Your instructions
For the listing below, give the number of lines that contain the word "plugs" and no other text.

Extracted material
>>>

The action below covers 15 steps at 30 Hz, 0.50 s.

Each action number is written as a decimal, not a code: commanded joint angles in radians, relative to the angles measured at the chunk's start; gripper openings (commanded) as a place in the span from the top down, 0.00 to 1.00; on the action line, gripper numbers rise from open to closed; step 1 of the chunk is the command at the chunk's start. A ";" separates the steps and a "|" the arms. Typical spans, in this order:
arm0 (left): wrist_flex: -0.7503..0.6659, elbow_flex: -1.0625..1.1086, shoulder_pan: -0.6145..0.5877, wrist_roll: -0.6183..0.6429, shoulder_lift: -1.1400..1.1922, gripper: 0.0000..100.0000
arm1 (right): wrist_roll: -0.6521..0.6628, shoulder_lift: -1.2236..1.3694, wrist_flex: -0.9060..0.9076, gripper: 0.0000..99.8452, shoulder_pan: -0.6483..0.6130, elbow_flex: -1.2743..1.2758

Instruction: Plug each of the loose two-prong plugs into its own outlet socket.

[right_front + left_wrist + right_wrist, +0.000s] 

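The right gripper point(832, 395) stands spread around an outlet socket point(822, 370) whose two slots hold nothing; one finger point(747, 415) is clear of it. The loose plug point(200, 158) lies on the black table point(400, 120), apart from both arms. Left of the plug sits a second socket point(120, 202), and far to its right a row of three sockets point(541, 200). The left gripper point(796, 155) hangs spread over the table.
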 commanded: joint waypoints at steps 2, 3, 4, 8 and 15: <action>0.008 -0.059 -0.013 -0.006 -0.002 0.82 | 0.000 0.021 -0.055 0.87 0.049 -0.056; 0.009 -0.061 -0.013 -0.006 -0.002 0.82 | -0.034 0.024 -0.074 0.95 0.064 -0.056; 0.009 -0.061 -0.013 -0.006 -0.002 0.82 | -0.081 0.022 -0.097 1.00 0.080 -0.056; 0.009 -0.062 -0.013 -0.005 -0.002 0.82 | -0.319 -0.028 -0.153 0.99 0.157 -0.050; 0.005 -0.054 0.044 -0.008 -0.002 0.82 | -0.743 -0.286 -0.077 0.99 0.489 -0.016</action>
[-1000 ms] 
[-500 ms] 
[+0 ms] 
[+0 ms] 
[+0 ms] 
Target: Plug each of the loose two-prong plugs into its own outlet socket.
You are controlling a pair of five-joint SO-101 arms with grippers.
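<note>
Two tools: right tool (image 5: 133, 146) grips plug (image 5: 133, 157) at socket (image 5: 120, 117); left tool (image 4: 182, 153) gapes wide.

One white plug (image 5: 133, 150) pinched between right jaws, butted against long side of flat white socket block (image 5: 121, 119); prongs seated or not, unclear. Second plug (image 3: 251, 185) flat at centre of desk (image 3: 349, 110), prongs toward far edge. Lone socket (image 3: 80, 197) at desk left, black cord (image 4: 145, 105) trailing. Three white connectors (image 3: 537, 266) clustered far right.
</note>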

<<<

Solution to this task
2